Le diagnostic préimplantatoire permet de détecter certaines maladies génétiques graves, monogéniques ou chromosomiques, avant l’implantation de l’embryon dans l’utérus. Il s’agit principalement de pathologies héréditaires bien identifiées, liées à un gène unique ou à des anomalies chromosomiques structurales. Le DPI ne recherche donc pas toutes les maladies possibles, mais uniquement celles pour lesquelles un risque génétique élevé est connu chez le couple.
Les principales maladies concernées sont :
- Les maladies monogéniques : drépanocytose, mucoviscidose, maladie de Huntington, amyotrophie spinale, dystrophie musculaire de Duchenne…
- Les anomalies chromosomiques : translocations équilibrées chez l’un des parents pouvant entraîner des embryons non viables ou porteurs de pathologies.

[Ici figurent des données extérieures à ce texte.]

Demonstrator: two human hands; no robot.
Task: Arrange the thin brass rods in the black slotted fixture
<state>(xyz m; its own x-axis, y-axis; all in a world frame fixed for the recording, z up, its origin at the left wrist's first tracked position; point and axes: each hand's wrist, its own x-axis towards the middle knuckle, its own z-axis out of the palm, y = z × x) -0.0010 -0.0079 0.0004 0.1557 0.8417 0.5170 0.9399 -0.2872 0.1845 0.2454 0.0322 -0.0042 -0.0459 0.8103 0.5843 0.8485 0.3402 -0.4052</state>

- Certains cancers héréditaires : comme les mutations BRCA1 ou BRCA2, en cas de risque familial avéré, bien que cela soulève des débats éthiques importants.
Il existe également une forme controversée de DPI dite « DPI-HLA », ou « bébé du double espoir », qui permet de sélectionner un embryon à la fois indemne d’une maladie génétique et compatible immunologiquement avec un frère ou une sœur malade, dans le but de réaliser un don de cellules souches de cordon. Cette pratique, autorisée dans des cas exceptionnels en France, interroge la finalité de la naissance de cet enfant, conçu d’abord pour soigner un autre.
Le champ des maladies détectables tend à s’élargir avec les progrès de la génomique, mais cette extension soulève des enjeux majeurs. En effet, le DPI peut devenir un outil de sélection non plus pour soigner, mais pour éviter des « imperfections », au risque de dériver vers une société normative. Le DPI « ne soigne pas l’enfant : il élimine l’embryon malade ». Il s’agit donc d’un tri, et non d’une thérapie.